» **WORK TO BE COMPLETED**
After reading the data below, copy out every line that contains the word "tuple".

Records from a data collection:
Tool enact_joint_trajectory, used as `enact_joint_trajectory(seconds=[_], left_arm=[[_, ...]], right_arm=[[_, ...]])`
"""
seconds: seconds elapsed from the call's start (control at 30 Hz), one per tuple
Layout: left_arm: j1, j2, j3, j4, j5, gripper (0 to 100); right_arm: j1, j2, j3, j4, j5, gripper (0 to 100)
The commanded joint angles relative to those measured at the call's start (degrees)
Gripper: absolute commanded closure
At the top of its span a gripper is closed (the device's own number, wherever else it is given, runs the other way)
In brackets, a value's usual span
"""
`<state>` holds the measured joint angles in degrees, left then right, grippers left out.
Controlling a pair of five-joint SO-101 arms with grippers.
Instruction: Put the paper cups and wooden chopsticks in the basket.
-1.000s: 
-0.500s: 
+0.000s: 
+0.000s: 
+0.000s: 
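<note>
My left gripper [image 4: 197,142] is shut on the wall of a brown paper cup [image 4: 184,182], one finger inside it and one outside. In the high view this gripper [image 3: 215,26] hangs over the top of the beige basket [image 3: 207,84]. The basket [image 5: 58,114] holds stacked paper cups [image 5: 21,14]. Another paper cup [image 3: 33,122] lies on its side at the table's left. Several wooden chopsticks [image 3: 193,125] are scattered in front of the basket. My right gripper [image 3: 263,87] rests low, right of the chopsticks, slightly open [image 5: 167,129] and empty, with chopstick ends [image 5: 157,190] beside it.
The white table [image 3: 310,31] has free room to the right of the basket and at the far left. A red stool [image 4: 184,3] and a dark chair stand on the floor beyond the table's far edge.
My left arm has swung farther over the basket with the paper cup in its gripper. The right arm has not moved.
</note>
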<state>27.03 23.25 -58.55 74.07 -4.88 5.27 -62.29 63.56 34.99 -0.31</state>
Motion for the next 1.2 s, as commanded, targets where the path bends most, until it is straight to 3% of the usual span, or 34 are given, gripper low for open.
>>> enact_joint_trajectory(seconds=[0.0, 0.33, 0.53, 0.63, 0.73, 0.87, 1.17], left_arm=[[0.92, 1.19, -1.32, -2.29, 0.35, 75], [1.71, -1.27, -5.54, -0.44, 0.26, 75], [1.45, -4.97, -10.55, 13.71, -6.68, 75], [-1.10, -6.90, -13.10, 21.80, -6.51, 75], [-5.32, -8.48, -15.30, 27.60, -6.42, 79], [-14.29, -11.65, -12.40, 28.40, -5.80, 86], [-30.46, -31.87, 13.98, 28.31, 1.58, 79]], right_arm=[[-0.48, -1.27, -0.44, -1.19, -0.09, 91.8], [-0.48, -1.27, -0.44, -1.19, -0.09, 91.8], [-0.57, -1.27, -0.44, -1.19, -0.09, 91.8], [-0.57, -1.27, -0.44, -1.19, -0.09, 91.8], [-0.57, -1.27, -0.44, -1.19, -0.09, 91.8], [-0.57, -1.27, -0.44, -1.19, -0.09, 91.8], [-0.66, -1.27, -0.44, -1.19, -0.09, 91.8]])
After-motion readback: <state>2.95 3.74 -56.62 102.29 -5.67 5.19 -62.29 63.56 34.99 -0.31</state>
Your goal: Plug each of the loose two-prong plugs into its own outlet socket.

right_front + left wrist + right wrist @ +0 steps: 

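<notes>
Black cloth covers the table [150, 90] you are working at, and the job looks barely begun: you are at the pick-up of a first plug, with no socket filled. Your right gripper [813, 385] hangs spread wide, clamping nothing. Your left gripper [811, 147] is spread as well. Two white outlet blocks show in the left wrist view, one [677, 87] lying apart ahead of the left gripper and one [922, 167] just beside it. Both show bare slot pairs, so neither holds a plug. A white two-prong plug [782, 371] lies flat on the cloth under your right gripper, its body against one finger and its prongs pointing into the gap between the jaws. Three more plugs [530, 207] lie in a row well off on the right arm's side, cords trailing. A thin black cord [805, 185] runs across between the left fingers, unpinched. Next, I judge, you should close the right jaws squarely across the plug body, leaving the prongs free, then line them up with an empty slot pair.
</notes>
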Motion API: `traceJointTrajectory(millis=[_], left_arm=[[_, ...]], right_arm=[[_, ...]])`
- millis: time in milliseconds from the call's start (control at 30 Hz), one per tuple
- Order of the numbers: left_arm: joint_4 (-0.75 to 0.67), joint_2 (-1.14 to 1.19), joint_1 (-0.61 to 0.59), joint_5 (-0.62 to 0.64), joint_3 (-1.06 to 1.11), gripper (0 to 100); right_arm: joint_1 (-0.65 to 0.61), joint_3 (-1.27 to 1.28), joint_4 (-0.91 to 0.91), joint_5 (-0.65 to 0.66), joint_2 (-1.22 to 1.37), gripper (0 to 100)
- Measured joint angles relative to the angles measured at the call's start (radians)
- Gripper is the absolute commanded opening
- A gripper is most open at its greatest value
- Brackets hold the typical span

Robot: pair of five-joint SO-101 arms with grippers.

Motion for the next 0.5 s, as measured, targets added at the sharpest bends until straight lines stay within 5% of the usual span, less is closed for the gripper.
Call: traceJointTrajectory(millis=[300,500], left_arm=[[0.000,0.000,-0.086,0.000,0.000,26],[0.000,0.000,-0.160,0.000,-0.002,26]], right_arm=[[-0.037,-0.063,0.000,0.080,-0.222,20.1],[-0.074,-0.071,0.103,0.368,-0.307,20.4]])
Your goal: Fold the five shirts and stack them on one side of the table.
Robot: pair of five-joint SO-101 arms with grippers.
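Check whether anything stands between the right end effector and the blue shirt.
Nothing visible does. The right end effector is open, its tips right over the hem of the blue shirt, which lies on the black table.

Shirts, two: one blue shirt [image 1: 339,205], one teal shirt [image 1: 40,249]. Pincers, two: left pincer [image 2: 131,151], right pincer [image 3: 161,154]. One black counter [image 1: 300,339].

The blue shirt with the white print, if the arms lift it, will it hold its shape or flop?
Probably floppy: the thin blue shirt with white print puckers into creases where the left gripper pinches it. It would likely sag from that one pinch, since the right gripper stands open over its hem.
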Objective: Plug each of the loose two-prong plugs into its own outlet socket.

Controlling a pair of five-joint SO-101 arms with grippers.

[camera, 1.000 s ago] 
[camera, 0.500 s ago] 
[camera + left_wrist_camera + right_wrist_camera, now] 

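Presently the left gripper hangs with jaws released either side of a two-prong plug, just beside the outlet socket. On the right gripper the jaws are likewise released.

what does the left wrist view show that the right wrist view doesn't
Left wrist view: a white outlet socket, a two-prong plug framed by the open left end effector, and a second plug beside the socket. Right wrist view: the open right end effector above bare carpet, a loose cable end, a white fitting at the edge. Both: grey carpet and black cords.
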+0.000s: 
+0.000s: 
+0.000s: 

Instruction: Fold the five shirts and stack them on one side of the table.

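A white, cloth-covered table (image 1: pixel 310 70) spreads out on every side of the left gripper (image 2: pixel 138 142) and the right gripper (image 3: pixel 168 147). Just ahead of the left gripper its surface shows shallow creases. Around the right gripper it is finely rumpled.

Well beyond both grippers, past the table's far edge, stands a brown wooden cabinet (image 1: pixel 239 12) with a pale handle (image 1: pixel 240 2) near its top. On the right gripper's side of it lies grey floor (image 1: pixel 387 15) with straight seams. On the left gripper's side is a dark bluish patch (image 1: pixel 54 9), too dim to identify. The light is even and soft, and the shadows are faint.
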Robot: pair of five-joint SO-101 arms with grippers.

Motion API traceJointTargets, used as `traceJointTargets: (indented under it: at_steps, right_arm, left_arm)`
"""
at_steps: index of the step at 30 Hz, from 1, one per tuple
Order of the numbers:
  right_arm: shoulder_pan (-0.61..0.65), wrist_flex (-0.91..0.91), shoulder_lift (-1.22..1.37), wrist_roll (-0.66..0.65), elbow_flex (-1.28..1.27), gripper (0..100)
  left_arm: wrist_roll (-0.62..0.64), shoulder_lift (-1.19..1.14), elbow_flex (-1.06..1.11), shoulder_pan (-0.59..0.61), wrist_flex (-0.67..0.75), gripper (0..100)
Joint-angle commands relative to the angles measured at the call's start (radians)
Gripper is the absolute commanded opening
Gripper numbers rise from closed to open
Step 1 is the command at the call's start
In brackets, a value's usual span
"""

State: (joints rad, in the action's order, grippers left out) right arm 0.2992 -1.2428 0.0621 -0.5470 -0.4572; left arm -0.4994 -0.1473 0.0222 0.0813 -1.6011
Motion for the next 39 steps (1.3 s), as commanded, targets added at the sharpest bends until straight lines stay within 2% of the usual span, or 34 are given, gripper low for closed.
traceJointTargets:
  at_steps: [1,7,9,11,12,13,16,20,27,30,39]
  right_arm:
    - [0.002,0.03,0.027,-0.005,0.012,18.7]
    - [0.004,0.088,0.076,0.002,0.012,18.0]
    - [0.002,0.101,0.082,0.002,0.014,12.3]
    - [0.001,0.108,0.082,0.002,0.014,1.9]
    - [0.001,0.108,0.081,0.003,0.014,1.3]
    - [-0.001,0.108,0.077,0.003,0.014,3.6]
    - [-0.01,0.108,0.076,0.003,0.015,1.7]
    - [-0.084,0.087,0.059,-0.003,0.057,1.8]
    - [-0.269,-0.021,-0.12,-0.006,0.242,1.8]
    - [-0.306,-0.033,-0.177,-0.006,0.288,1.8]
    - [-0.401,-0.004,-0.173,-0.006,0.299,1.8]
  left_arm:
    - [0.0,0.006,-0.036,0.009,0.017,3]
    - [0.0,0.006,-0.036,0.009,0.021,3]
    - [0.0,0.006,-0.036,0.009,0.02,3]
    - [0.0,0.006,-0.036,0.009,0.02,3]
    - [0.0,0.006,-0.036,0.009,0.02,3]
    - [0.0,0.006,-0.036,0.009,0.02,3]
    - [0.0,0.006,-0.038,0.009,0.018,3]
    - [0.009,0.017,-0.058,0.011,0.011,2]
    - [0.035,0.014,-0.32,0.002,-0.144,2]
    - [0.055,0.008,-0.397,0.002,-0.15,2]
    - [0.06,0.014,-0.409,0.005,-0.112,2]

» **WRITTEN ANSWER**
seconds: seconds elapsed from the call's start (control at 30 Hz), one per tuple
- millis: time in milliseconds from the call's start (control at 30 Hz), one per tuple
at_steps: index of the step at 30 Hz, from 1, one per tuple

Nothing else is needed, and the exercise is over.